Up to and including the line that contains "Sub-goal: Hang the", reproduce every line exactly, beginning with the first line below.

⁂

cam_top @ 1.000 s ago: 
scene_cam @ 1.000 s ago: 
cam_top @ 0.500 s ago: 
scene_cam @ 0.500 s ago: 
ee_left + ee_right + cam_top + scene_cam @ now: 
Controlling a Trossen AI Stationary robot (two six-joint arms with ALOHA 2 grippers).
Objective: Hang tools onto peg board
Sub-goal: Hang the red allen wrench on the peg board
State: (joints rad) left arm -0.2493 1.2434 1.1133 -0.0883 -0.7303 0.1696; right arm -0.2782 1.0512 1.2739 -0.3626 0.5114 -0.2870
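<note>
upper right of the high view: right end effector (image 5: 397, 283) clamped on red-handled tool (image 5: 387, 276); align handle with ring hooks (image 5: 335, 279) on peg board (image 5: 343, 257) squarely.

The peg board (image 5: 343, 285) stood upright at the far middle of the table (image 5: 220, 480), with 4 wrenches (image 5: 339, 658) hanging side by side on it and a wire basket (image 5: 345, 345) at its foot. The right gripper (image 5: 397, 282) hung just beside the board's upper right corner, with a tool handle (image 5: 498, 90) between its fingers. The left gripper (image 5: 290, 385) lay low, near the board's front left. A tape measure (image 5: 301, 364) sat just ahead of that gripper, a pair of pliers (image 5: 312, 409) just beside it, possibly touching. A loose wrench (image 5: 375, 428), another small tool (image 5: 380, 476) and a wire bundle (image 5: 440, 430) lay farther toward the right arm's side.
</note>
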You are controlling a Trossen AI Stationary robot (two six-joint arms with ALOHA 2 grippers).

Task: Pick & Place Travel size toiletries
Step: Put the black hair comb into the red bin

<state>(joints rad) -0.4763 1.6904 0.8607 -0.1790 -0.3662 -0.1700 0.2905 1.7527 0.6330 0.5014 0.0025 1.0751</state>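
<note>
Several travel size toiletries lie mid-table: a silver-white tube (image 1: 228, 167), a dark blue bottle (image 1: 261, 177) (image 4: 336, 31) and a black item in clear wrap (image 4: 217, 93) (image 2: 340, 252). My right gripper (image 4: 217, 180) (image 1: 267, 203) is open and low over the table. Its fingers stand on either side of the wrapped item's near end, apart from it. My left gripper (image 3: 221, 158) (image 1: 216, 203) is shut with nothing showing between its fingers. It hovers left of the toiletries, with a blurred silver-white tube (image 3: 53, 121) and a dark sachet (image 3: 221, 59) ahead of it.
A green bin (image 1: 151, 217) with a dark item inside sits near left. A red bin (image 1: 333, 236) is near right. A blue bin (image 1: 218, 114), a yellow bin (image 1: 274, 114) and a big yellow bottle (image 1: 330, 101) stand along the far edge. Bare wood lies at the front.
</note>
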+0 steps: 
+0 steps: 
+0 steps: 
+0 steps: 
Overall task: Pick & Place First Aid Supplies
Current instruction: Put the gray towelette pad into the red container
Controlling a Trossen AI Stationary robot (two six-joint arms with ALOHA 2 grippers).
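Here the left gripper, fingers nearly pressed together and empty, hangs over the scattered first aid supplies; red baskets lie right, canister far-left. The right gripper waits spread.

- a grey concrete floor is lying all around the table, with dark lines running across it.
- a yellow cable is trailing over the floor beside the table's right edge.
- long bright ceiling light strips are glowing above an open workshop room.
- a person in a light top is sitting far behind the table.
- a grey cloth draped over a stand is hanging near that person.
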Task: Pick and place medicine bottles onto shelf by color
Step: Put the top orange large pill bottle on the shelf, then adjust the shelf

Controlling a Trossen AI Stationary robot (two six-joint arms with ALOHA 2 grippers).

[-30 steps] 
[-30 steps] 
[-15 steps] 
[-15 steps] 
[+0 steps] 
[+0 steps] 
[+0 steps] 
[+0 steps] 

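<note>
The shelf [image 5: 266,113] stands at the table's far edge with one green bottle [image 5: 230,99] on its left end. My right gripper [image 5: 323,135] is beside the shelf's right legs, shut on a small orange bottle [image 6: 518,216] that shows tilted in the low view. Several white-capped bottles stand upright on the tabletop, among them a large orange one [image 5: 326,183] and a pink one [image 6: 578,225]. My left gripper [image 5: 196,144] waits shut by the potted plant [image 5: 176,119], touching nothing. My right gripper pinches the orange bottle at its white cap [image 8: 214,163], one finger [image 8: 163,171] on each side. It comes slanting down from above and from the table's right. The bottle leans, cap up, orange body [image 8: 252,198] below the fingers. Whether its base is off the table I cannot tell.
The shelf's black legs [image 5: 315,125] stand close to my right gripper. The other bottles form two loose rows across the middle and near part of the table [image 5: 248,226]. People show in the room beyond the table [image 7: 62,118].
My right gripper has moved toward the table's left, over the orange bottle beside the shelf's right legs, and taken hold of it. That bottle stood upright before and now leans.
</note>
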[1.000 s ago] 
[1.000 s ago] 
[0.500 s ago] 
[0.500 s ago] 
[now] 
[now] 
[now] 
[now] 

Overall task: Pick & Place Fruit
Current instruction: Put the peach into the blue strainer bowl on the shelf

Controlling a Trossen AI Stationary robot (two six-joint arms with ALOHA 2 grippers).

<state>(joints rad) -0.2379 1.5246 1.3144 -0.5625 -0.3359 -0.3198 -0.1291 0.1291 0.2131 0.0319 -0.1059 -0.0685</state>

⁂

**YOUR SOLUTION**
cam_top @ 1.000 s ago: 
scene_cam @ 1.000 s ago: 
cam_top @ 0.500 s ago: 
scene_cam @ 0.500 s ago: 
ee_left + ee_right + cam_top + scene_cam @ now: 
Controlling a Trossen AI Stationary robot (two six-joint arms with ALOHA 2 grippers).
Objective: Hang tools onto peg board
Sub-goal: Hang the red allen wrench on the peg board

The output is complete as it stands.